The University Transportation Center for Alabama is one of 10 from around the nation recently chosen by the U.S. Department of Transportation to receive additional funding under a program to promote transportation education and research. The center will receive $1 million a year for two years.

Headquartered at The University of Alabama, the UTCA was chosen for the funding from among previously existing university-based transportation centers on the basis of six criteria — strategic planning and performance, leadership capabilities, available resources, dissemination of results, multi-modality, and university financial commitment to transportation.

The UTCA is a joint effort of the three campuses of The University of Alabama System, including UA, The University of Alabama at Birmingham and The University of Alabama in Huntsville. Interdisciplinary faculty members and students from each campus perform research, education and technology transfer projects using funds provided by UTCA and external sponsors.

Since its conception in 1999, the UTCA has initiated over 100 projects, of which more than half have already been completed and successfully implemented. The center’s theme is “management and safety of transportation systems,” illustrated by a recent seatbelt promotion project that saturated the media with safety messages encouraging seatbelt use, such as “Every time. Every trip. Every day. Buckle Up.” The campaign helped increase seatbelt use to 71 percent in Alabama, the most dramatic increase and highest level ever, according to Dr.

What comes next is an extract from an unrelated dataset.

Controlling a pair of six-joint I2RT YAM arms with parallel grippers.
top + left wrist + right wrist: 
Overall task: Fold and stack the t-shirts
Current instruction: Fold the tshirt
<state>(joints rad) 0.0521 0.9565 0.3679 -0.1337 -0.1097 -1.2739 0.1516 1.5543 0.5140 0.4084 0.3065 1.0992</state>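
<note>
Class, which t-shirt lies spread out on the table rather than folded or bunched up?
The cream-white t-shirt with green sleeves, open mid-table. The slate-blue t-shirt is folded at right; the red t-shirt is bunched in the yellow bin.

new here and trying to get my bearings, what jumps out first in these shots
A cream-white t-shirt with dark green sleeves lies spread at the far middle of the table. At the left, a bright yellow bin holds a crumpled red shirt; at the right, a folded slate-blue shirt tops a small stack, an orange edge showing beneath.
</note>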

Daniel Turner, director of the UTCA and professor of civil and environmental engineering at UA.

“The early activities of UTCA have been at a frenzied pace, but highly successful,” said Turner. “Based upon our initial plans, we are on an optimum path of development, and I am delighted that the U.S. DOT has recognized the strong success of the center with additional funding.”

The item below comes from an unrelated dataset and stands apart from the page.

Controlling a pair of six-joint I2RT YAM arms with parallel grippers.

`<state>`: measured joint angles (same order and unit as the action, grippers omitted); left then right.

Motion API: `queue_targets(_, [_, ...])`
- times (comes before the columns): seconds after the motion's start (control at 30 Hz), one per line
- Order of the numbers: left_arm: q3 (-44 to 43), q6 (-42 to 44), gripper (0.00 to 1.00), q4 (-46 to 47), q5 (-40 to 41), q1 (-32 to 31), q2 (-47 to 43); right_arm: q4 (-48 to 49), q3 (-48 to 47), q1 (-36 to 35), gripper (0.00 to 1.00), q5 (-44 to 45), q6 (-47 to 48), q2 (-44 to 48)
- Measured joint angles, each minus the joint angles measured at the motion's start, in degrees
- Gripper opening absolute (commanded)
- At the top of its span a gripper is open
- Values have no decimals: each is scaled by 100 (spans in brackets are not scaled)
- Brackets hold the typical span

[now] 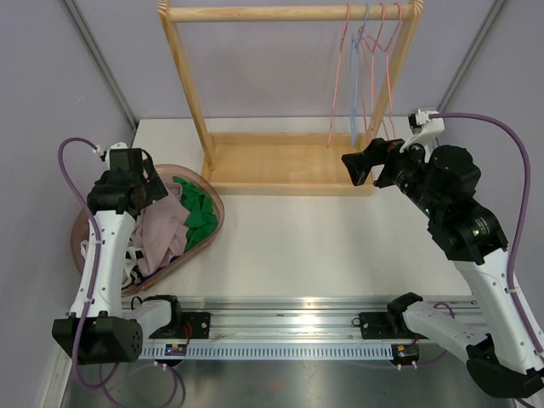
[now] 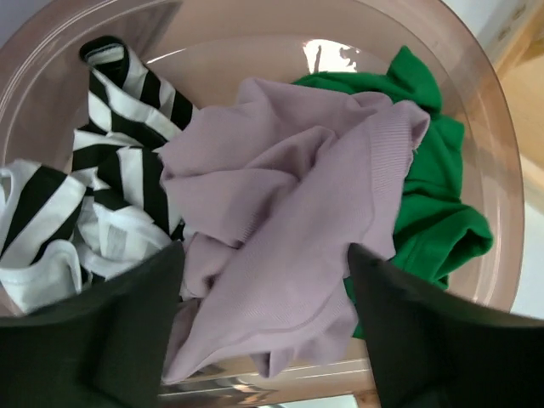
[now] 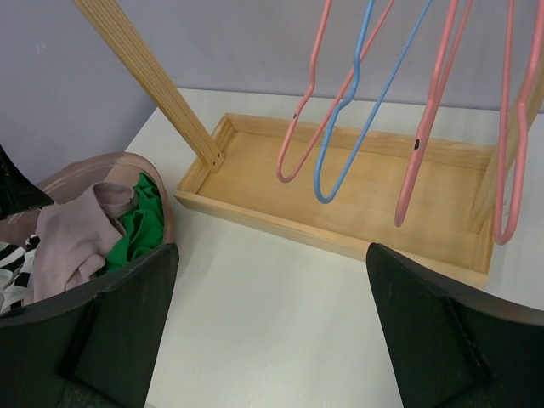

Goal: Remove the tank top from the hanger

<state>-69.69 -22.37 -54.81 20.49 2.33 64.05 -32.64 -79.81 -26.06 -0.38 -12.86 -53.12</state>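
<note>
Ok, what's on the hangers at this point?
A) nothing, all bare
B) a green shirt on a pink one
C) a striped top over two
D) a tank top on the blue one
A: the hangers on the wooden rack all hang bare, while the clothes, a lilac garment on top, lie in the basket.

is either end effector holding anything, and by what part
Nothing held: left end effector open above the laundry basket, right end effector open facing the hangers.

Three pink hangers (image 3: 417, 144), one blue hanger (image 3: 324, 198), one wooden rack (image 3: 272, 223), one basket (image 2: 229, 51), three garments (image 2: 289, 221)
</note>
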Motion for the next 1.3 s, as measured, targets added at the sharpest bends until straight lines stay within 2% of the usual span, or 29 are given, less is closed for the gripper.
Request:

“I believe that a primary reason for our success is that we are truly a multi-campus and multi-disciplinary center,” Turner explained. “With faculty members from 40 different academic units, and over 30 faculty members who have directed projects, we have been very fruitful in identifying and solving the transportation needs of Alabama.”

While civil engineers conduct most projects, there are also professors specializing in several other fields involved, including marketing, management, finance, statistics and psychology.

Turner said the UTCA will use the funding to continue concentrating on transportation management and safety. “We will rely on our transportation leaders in Alabama to identify the most pressing transportation challenges and will continue to ask the UA System faculty members and students to help find solutions to those challenges.”